DNA traces lead to new ways to assess biodiversity
Minute traces of 'free' DNA left behind by organisms can now be detected and identified to provide scientists with information on an ecosystem.
The Marine Biological Association (MBA), which is part of two Natural Environment Research Council projects, has discovered that the ability to isolate this environmental DNA (eDNA) will give scientists effective tools to assess biodiversity.
These tools can inform on what organisms, of any size from plankton to whales, are in the area and how the local ecosystem works.
The MBA, which is a professional body of marine scientists with around 1,400 members worldwide, will partner with the Sir Alister Hardy Foundation for Ocean Science, Plymouth Marine Laboratory, National Oceanography Centre, and the University of Exeter to develop and test the tools.
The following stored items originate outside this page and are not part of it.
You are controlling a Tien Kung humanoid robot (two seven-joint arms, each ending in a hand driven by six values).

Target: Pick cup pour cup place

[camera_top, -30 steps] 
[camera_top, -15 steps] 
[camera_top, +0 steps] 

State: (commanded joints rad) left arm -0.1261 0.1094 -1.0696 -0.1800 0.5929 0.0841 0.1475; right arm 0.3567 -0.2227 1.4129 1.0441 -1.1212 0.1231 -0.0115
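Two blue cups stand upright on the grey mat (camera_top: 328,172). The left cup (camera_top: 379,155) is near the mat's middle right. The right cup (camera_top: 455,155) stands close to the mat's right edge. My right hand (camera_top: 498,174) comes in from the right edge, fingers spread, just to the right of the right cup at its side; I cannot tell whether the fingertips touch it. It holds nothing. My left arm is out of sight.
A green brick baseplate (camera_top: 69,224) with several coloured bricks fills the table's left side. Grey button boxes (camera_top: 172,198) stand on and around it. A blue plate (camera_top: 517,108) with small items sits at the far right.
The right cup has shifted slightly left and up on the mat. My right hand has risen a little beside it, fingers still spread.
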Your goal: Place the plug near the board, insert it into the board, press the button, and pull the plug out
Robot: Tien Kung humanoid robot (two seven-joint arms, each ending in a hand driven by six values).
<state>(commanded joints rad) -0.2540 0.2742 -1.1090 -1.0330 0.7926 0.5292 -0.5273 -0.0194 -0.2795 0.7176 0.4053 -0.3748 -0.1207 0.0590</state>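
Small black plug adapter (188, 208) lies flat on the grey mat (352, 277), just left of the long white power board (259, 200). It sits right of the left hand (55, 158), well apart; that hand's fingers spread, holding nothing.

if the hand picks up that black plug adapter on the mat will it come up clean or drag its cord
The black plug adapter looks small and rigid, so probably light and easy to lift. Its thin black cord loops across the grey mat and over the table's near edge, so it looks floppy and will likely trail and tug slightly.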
Scientists will use samples of seawater from the English Channel off Plymouth. Their expectation is that oceanographic, chemical and biological sampling will provide the historical and background information necessary to understand the potential for use of eDNA in understanding how an ecosystem functions.
MBA Director, Professor Colin Brownlee, says: “Building on the expertise of research scientists at the MBA, who have pioneered the use of DNA-based tools to assess marine biodiversity, the team will make an unprecedented inventory of the marine life in the study area, ranging from the smallest microbes to the biggest marine mammals.”
The research will help to apply this tool in a wider fashion to help with fisheries assessments, detection of fish pathogens, conservation biology, and environmental risk management from threats such as toxic algae blooms.
The broader aim is to support biodiversity and nature's services following the Natural Environment Research Council's commitment to managing environmental change.
Main image: Grey seals are just one of the diverse species found in British waters.